EXERCISE DETAILS
How many lines of the listing contain the string "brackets"? Only the number is wanted.

PROVIDED RECORDS
*** Begin section ***

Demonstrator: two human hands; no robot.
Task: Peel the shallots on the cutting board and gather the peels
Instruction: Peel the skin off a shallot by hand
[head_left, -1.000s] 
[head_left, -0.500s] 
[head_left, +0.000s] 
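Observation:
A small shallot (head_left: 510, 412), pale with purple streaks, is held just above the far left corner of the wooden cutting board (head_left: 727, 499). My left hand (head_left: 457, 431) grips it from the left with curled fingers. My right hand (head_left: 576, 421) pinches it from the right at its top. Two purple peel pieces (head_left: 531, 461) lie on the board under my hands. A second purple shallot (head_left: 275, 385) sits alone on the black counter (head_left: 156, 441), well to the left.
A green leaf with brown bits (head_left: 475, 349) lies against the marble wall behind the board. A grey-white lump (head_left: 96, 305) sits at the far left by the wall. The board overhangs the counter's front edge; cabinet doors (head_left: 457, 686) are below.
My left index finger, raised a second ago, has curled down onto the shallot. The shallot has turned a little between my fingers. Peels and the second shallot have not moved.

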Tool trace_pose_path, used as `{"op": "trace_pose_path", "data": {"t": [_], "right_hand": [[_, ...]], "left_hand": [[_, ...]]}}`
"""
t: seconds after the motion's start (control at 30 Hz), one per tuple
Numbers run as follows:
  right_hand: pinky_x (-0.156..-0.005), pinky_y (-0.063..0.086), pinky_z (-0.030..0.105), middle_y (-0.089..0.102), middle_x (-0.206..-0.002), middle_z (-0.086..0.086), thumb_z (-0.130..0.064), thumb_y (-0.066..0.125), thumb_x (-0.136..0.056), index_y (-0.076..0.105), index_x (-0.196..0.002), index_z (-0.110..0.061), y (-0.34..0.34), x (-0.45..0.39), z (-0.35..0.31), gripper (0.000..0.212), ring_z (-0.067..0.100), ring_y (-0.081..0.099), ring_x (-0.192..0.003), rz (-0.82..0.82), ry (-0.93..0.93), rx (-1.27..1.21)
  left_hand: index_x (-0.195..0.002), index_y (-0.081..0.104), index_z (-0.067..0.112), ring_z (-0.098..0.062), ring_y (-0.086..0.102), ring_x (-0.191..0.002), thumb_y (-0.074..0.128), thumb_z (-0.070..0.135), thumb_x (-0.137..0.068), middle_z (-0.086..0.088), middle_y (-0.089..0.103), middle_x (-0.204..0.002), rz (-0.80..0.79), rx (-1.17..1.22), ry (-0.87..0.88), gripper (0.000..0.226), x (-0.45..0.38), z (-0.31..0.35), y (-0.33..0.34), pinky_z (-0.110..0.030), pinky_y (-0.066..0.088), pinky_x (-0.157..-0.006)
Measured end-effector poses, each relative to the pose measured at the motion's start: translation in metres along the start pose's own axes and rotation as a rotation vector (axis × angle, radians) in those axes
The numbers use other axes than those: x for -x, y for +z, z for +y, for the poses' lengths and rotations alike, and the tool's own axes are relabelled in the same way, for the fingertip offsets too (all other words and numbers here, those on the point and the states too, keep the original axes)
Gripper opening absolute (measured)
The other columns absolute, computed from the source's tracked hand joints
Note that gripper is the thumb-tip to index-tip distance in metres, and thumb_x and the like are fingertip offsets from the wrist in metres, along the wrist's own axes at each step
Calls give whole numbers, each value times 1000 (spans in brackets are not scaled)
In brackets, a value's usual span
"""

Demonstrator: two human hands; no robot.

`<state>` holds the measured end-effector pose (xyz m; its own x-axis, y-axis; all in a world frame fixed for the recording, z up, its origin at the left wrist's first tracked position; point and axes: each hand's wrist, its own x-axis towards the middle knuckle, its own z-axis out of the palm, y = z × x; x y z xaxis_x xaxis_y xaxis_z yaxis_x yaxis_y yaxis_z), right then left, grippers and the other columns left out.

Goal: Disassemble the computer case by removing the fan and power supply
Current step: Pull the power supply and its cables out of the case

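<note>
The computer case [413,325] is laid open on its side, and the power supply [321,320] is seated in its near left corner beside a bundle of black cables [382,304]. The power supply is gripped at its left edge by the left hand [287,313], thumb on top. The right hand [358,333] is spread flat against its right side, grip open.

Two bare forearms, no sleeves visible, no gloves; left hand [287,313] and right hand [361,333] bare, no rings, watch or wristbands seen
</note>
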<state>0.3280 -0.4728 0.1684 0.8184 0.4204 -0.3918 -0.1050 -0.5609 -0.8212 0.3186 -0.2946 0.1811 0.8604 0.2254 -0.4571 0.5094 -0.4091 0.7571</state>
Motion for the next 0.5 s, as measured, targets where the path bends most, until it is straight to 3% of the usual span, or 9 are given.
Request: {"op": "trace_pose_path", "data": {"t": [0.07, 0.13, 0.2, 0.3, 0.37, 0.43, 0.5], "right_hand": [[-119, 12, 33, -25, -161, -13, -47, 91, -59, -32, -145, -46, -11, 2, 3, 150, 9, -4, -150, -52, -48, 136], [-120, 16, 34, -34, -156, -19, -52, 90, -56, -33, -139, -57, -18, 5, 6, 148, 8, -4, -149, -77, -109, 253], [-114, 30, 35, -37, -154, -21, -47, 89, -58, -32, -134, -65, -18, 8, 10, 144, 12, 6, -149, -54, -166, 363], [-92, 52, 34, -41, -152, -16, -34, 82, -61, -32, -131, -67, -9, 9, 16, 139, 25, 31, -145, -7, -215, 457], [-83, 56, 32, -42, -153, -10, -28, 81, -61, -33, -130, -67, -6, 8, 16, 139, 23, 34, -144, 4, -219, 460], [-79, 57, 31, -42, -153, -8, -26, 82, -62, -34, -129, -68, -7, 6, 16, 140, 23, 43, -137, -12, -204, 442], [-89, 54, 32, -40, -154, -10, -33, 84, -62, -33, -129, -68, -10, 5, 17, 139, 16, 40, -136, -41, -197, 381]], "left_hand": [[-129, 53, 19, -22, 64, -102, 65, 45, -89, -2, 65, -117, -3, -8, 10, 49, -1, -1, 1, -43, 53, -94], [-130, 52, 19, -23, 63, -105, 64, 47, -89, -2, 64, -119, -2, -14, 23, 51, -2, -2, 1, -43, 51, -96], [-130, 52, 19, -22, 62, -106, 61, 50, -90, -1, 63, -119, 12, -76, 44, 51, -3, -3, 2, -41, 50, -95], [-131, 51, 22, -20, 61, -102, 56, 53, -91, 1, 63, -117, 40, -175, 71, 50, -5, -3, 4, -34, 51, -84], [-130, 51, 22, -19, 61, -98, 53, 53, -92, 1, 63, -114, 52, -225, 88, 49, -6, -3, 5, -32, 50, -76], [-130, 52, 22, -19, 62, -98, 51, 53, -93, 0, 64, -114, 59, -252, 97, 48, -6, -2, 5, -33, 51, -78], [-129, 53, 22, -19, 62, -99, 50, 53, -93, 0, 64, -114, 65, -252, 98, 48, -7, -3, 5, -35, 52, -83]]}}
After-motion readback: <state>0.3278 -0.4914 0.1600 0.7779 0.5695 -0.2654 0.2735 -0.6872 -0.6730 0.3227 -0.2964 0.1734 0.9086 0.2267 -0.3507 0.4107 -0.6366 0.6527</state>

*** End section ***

ANSWER FOR THE TASK
2